* **What the task requires**:
Using the records below, transcribe word for word the stretch from the line that contains "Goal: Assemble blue" through the line that contains "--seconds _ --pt", both end lines included, and nothing else.

=-=-=-=-=

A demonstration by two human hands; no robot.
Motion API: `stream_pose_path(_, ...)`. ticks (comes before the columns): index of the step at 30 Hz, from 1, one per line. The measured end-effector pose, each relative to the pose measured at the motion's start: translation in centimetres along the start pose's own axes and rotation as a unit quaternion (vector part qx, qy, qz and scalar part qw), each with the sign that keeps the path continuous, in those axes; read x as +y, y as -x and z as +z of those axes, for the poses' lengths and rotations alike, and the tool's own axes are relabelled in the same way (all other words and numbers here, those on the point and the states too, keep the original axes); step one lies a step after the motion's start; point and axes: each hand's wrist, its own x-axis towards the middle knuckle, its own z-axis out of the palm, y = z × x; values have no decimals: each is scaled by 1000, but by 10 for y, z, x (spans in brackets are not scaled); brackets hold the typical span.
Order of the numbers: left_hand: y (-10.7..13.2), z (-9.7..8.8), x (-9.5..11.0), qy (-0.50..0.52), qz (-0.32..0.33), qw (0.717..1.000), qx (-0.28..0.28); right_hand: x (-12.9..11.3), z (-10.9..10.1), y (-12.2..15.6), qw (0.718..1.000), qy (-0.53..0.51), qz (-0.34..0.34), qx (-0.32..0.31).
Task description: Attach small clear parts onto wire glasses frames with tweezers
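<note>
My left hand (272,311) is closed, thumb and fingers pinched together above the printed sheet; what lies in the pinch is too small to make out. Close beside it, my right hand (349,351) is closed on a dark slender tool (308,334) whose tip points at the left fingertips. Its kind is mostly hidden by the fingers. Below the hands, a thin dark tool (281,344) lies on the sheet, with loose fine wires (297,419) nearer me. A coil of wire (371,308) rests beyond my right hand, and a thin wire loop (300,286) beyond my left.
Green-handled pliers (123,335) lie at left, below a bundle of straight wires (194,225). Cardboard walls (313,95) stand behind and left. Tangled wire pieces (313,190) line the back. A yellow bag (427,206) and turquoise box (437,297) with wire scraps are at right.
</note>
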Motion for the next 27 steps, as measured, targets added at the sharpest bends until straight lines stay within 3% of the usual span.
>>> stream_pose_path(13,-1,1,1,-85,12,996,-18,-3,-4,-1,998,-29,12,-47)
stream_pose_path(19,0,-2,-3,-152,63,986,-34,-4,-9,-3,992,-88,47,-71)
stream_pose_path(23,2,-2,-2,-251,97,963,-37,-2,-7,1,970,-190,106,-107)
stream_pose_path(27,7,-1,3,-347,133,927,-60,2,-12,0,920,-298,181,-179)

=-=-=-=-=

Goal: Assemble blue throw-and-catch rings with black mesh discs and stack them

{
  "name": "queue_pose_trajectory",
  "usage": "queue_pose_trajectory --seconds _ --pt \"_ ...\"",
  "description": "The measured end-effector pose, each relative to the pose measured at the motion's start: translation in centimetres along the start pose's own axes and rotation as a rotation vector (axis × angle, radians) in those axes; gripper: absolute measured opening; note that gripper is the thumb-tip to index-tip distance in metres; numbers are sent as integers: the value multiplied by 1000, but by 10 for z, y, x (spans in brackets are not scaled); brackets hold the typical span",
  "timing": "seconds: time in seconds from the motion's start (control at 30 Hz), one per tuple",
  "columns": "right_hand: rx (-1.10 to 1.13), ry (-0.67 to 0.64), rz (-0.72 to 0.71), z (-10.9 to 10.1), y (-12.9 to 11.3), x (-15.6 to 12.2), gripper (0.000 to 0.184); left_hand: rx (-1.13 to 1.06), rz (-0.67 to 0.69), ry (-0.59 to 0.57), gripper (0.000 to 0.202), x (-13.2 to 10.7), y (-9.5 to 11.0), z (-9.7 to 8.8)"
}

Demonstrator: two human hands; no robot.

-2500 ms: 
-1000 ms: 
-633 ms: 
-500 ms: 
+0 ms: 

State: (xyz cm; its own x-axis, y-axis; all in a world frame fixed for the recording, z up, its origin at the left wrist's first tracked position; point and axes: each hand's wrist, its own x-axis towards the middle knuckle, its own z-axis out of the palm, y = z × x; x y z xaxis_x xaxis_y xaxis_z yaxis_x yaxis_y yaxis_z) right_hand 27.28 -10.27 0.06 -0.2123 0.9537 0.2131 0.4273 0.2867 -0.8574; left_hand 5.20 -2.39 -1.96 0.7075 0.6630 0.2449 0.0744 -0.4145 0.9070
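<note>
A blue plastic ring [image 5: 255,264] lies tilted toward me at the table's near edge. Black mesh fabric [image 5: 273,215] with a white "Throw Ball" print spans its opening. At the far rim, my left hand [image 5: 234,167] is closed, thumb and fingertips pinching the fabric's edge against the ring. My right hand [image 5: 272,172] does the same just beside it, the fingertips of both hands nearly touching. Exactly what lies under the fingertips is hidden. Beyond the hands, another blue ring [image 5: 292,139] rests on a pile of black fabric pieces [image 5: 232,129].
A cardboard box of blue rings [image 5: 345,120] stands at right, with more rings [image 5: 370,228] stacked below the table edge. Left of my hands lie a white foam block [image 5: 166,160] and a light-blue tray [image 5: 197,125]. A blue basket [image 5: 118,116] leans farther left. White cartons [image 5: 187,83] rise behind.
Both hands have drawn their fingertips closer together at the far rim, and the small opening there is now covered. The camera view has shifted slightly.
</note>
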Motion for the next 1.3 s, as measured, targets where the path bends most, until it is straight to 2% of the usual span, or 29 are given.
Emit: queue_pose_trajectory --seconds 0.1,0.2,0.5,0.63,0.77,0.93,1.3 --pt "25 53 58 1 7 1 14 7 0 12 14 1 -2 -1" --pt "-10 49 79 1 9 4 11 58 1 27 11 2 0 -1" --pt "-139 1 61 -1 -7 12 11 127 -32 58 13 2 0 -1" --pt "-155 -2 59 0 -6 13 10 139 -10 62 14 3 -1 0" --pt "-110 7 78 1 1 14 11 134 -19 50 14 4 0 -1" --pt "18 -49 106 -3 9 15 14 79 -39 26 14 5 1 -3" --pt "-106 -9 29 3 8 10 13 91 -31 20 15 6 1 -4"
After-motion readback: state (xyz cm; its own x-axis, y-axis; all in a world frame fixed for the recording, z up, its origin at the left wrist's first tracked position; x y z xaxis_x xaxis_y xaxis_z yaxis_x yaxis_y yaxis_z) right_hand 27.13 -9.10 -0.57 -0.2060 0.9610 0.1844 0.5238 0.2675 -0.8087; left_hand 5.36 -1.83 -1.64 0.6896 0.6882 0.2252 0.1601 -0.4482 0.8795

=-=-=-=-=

* **Answer space**:
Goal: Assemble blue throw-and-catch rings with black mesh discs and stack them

{
  "name": "queue_pose_trajectory",
  "usage": "queue_pose_trajectory --seconds _ --pt \"_ ...\"",

No additional output is required for this exercise.